[ABOUT THIS TASK] For the data below, give again exactly the lines from the one containing "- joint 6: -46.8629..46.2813" through the one containing "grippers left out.", both ends included, and no others.

[SUPPLIED DATA]
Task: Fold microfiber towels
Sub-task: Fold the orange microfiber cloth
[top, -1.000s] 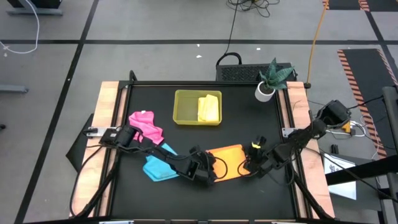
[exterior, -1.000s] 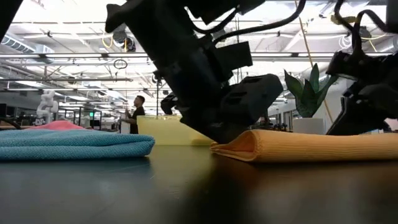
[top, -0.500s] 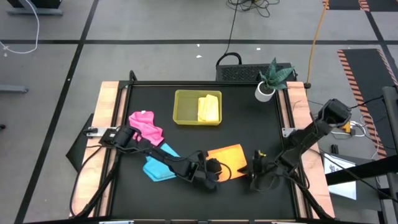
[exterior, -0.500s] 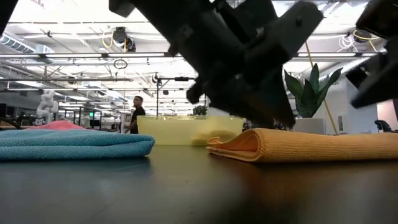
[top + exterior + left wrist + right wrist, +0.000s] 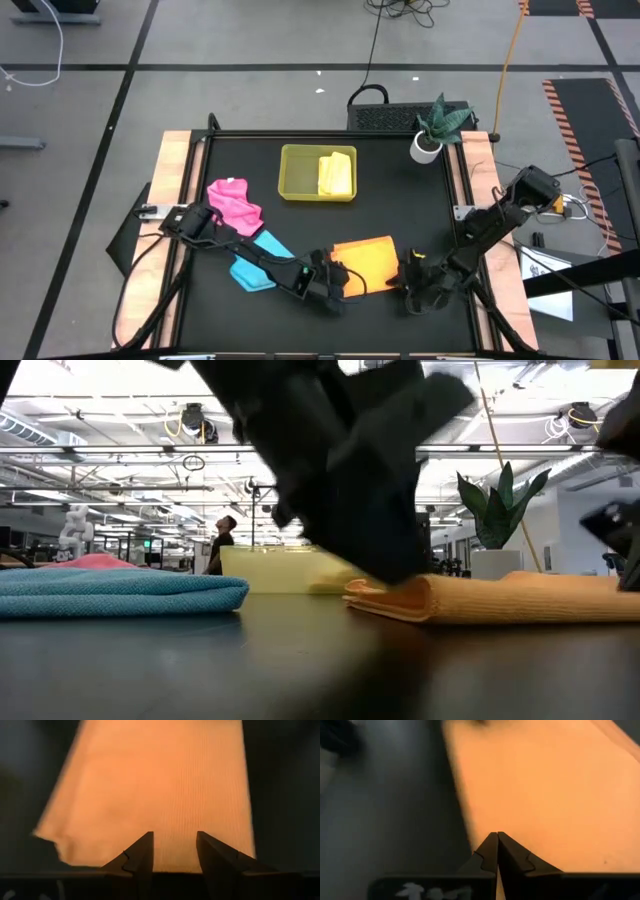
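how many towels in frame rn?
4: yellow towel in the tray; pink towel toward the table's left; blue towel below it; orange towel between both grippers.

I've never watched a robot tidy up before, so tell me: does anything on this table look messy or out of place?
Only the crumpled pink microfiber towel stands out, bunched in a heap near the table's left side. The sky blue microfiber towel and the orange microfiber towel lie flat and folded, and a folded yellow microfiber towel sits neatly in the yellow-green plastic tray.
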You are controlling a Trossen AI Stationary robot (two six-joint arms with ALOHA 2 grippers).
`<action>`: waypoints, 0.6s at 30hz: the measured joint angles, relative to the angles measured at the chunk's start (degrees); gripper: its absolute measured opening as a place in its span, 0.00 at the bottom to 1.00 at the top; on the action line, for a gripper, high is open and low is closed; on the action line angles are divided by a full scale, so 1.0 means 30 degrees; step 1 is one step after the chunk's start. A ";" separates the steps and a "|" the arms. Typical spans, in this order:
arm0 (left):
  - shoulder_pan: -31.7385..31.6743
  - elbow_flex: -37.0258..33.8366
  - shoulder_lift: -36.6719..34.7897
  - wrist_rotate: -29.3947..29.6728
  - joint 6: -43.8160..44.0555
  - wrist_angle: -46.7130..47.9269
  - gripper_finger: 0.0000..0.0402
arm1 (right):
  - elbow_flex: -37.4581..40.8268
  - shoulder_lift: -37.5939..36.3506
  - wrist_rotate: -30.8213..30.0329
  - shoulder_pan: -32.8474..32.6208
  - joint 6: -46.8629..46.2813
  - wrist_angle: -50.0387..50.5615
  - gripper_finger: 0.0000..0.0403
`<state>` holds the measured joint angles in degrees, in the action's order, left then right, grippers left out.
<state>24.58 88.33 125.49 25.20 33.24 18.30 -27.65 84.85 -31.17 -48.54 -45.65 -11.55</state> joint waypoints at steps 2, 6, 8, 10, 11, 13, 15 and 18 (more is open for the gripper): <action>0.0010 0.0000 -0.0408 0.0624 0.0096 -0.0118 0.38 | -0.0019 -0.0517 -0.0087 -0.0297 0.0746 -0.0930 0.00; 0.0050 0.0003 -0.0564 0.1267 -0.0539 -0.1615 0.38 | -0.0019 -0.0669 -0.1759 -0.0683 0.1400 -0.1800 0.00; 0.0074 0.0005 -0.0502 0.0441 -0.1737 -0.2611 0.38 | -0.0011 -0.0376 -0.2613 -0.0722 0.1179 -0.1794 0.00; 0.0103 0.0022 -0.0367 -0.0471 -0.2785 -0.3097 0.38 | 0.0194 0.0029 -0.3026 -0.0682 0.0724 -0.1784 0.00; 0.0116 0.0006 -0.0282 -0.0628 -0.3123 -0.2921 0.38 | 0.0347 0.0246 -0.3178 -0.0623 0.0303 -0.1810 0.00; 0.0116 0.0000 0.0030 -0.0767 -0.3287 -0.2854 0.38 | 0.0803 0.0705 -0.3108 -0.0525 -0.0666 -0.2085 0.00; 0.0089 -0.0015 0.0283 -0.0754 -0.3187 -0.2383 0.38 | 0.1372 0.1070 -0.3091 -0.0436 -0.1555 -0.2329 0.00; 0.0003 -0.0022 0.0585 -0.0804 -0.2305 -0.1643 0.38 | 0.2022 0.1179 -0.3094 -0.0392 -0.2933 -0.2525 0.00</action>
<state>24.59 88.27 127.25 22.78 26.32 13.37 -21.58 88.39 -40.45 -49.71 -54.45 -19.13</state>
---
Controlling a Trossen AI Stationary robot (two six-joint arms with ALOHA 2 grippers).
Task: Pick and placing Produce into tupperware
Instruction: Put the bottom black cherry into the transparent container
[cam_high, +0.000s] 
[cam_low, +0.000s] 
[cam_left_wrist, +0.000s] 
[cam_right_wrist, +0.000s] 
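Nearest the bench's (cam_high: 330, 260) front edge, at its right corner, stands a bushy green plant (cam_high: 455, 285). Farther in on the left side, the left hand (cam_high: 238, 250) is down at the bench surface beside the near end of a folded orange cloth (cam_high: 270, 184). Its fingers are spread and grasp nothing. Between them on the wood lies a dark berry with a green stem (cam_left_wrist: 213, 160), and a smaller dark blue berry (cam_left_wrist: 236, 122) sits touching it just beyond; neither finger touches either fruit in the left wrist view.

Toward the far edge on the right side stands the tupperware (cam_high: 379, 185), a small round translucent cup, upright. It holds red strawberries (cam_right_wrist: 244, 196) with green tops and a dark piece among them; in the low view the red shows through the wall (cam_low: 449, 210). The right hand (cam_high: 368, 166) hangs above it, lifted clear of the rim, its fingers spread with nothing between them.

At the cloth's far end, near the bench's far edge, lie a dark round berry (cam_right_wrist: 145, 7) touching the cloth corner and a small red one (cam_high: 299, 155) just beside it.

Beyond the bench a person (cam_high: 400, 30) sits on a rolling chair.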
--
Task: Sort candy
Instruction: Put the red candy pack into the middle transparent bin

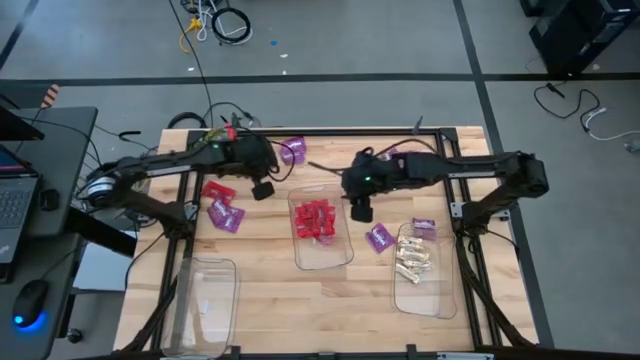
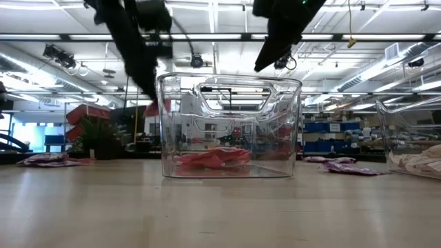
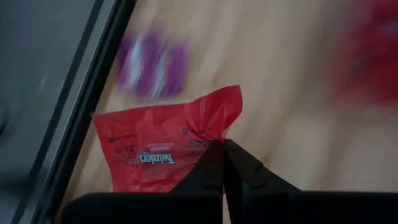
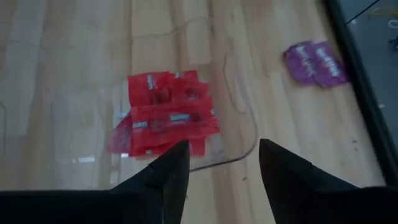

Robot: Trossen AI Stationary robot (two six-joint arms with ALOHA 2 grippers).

[WORKED SOLUTION]
  - joint 6: -46.8629..46.2813
  - wrist_angle: -50.0387..50.5615
  - gripper_finger: 0.0000..0.0403
`<state>` holds the measured joint angles in degrees, in the action's order, left then right, grippers left out.

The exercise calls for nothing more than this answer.